As a transfer student at Saint Mary’s, there were a lot of firsts for me during the fall semester. I went from two semesters of zoom classes to finally living on campus and attending classes with actual people I only previously knew as boxes on a screen.
Surprisingly, I was fairly well prepared for living independently and setting my own routine. However, what I was not prepared for was figuring out how to juggle a social life with academics. A late bloomer, introverted, and naturally anxious, I’ve always struggled with socializing effectively. Not to mention that when it comes to schoolwork I tend to get tunnel vision. Never one to wait till the last minute to do anything, my homework often took precedence over going to campus events and hanging out with other people.
My schedule didn’t help either, with a senior capstone on top of three other classes that demanded a lot of reading that I wasn’t willing to skim or skip, I felt major pressure to do everything to the fullest extent. Looking back, as someone about to graduate it wasn’t ideal, with the whole semester feeling like one major adjustment period. A good chunk of my semester was spent writing, reading, and researching in the library like a hermit, October through November, telling myself that I just needed to get through one more week and the stress would wear off.
That’s not to say there weren’t any good times sprinkled into the emotionally messy cake that was the fall semester. Between the transfer student A’s game, and the Intercultural Center’s dance Bring Back the 90’s, there were a couple amazing moments. These minor events improved my mental health and were my first insights into the importance of socializing and getting out beyond my dorm and library.
Thankfully, things improved greatly with the coming of the spring semester, with a lighter load and different mindset I felt more open to the experiences Saint Mary’s had to offer, including actually having a social life. Even if it was just a quick late night dinner, drinks at Roundup, or a jog around Moraga, it was a world of a difference compared to last semester. Compared to the fall the events the spring semester offered seem to explode in amount and variety, piquing my interest and attention. The student-run events were spectacular, from the APASA Night Market to the Cultural Nights.

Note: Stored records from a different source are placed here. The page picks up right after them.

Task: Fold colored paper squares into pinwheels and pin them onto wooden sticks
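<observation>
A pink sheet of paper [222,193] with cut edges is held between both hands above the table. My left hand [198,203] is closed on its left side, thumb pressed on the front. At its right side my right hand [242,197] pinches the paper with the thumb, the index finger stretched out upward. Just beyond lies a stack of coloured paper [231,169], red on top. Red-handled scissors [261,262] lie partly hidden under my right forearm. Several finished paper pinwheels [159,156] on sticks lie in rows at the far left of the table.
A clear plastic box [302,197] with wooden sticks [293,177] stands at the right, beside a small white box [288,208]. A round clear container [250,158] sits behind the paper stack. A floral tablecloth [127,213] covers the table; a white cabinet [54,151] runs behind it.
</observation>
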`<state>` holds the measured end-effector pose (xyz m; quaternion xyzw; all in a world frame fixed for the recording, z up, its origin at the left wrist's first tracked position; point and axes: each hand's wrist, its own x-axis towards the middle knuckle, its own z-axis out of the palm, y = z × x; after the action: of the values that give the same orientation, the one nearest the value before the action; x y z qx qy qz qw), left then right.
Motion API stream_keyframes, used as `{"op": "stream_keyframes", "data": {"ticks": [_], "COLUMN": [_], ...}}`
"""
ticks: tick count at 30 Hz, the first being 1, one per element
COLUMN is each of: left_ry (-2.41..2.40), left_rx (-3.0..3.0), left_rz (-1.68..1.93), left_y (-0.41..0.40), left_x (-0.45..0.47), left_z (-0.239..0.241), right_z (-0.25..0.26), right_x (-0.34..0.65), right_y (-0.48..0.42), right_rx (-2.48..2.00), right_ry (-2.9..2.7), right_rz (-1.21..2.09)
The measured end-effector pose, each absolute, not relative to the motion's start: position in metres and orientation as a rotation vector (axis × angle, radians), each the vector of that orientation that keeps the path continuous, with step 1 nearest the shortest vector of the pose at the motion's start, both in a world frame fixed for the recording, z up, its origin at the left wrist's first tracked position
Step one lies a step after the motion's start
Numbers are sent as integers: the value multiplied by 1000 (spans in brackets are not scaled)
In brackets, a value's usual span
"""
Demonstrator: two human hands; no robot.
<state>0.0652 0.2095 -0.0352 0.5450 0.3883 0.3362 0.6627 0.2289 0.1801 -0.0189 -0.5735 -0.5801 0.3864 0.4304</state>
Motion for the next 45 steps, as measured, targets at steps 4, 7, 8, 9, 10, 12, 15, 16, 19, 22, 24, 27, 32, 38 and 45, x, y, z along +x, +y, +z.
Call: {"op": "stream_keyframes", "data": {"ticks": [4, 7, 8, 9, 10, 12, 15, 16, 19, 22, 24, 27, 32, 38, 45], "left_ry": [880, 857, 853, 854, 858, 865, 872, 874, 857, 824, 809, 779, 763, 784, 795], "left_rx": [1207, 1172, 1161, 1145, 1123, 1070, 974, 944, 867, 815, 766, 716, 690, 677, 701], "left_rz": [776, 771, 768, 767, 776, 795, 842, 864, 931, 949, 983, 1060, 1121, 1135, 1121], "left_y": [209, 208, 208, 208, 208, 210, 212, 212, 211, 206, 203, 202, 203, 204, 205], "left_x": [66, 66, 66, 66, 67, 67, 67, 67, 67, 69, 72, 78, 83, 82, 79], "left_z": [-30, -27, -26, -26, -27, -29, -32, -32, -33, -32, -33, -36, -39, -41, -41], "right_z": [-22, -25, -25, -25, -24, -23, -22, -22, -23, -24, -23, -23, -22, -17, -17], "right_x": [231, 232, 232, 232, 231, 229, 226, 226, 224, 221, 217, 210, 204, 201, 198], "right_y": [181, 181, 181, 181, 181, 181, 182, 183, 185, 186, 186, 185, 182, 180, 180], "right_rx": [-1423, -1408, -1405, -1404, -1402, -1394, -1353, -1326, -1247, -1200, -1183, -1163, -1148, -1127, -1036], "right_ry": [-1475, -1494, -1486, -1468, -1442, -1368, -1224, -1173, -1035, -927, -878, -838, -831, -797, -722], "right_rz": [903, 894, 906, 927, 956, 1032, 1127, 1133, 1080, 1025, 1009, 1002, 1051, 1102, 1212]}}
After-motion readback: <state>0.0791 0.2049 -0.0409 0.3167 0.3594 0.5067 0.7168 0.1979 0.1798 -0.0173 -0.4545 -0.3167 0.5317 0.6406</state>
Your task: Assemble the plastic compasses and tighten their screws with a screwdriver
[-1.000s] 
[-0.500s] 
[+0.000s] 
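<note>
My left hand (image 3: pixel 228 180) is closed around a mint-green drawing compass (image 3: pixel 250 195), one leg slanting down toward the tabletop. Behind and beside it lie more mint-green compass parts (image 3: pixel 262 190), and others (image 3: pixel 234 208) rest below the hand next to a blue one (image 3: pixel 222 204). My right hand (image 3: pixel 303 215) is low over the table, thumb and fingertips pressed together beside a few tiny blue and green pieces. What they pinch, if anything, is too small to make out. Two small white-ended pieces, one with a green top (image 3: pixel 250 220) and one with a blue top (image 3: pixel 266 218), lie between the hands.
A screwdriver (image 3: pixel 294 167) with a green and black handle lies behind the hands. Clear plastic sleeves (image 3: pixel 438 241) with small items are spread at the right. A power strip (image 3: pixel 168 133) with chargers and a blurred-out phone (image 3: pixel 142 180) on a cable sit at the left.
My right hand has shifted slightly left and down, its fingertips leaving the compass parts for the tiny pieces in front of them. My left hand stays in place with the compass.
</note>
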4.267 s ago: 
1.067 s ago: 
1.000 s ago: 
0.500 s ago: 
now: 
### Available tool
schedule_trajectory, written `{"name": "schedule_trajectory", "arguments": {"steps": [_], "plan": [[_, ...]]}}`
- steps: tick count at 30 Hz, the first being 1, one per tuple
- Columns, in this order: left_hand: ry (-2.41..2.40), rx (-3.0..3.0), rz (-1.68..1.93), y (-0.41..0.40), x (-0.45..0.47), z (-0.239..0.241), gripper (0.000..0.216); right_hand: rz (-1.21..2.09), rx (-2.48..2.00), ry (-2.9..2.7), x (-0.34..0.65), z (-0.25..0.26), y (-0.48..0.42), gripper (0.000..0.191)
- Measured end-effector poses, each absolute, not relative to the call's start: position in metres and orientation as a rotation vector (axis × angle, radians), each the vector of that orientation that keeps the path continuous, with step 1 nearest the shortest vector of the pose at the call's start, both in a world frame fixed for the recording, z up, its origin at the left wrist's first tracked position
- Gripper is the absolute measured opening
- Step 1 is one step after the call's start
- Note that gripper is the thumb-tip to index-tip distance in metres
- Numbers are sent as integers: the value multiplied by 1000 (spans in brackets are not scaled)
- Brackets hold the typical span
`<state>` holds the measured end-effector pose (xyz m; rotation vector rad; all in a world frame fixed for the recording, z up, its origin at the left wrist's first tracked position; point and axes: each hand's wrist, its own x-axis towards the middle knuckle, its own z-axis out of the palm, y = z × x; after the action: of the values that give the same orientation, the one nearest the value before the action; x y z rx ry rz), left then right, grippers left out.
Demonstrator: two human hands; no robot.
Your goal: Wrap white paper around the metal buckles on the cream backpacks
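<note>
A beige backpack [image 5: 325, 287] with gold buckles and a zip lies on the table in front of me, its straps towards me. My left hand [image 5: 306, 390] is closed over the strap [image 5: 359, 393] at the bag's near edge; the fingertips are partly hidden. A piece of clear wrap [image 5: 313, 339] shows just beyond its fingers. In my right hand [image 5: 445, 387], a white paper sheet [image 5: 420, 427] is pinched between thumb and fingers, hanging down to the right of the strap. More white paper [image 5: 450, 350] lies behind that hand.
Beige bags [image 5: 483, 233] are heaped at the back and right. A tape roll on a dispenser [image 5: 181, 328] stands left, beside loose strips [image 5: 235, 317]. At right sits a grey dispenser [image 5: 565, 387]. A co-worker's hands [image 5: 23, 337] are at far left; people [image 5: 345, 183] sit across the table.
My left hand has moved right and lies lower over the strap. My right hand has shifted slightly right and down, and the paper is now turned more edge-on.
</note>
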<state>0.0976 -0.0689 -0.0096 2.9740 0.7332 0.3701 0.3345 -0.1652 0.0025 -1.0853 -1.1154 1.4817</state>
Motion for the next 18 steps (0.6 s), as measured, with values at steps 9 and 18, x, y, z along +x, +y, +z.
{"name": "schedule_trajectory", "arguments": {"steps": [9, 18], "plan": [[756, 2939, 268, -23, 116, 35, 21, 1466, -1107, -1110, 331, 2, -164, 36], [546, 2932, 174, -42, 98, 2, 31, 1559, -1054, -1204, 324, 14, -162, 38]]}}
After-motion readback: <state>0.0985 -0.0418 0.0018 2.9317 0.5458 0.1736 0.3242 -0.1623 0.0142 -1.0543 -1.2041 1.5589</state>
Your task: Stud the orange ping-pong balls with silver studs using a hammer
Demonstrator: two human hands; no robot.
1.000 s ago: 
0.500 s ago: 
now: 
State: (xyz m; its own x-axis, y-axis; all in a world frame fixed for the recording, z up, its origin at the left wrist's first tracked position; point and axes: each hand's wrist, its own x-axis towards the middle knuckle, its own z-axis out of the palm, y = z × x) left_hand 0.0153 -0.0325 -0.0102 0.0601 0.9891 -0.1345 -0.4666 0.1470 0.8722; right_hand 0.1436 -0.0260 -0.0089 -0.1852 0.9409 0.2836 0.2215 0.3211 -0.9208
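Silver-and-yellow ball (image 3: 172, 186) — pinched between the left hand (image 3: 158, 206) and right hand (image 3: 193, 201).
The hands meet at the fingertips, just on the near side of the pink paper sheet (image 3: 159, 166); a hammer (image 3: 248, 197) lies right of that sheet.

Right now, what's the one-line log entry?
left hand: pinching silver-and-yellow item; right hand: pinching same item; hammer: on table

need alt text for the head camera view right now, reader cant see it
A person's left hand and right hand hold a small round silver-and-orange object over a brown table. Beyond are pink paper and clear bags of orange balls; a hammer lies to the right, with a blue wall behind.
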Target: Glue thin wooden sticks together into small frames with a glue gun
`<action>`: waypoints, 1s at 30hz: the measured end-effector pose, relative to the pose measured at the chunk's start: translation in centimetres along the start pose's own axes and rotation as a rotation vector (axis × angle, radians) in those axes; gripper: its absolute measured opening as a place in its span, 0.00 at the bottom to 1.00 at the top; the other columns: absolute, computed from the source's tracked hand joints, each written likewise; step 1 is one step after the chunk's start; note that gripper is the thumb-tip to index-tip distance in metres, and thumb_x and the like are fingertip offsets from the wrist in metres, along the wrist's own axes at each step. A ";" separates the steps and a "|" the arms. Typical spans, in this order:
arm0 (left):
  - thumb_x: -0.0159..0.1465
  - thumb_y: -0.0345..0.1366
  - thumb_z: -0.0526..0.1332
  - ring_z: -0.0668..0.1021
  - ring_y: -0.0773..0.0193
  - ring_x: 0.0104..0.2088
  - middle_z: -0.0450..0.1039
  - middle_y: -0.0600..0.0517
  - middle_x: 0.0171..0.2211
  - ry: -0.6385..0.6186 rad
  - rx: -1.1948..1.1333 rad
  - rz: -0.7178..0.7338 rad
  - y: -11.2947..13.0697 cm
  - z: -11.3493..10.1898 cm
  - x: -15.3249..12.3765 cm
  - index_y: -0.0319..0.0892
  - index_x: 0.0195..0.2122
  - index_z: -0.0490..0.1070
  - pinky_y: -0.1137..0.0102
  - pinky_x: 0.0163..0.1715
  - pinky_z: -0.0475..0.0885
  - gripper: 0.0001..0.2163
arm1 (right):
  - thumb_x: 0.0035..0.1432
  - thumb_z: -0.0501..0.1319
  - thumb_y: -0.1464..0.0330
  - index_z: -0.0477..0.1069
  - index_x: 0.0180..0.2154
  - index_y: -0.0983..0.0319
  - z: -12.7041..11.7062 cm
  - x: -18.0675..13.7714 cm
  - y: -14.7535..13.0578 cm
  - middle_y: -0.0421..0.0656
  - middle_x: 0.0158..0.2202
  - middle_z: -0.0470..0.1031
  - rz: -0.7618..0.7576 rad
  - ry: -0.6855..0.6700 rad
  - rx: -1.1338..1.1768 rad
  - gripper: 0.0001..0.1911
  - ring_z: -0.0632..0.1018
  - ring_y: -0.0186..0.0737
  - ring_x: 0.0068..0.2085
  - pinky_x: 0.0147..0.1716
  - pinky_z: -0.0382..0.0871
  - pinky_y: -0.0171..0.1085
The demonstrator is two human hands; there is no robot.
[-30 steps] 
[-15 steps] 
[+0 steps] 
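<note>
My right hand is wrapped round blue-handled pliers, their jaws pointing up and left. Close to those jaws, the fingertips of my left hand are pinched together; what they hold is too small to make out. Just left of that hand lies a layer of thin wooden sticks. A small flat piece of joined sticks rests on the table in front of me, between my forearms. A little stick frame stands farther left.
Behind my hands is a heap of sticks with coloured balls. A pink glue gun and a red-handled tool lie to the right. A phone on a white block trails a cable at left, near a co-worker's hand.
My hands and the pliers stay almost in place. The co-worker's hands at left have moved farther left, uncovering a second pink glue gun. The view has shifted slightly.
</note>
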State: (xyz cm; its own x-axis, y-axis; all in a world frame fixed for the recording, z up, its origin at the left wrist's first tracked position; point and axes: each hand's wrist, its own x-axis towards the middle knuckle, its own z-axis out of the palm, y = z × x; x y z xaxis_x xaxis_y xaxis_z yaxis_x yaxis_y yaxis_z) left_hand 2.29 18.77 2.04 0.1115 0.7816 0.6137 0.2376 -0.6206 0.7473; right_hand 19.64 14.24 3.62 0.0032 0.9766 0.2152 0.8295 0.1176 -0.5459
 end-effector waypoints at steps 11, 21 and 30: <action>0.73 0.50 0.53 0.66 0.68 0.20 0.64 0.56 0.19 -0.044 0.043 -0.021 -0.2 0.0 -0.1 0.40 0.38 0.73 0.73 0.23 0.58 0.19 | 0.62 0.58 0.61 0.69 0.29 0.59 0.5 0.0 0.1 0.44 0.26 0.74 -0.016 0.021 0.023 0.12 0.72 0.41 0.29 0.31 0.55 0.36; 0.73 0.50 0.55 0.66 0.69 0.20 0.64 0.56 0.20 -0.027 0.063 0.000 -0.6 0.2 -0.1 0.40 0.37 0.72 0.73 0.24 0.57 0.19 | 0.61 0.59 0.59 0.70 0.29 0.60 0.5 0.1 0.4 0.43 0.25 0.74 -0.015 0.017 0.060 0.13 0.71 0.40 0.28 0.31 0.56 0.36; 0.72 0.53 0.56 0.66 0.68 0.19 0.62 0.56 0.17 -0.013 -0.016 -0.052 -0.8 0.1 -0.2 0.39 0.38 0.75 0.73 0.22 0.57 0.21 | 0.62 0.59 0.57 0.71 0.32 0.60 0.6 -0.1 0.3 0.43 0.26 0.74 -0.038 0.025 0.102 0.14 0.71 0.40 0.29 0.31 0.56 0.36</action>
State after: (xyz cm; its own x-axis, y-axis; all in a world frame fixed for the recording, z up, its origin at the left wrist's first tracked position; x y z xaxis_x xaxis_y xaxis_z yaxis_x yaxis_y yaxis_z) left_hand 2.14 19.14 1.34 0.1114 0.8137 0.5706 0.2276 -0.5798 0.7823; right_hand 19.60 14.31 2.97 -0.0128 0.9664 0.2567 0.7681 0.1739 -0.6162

But the one event that stands out the most to me still was the Angel Island excursion offered by CAB. Though the original event promised a hike and got sidetracked by the weather, I still got to ride a ferry for the first time and explored a bustling San Francisco farmer’s market with a friend, heading back to campus with a free book and free lunch.
This all led to a major improvement in my mental health, getting more involved with clubs made me realize just how greatly they can improve your social life, and how academics shouldn’t be overly prioritized, since socializing is equally as important for developing into a well rounded adult.
Overall, my time at Saint Mary’s may have been brief, and the lessons I learned may have come a little too late, but I’m thankful for the good memories I was able to make in the short time I was here.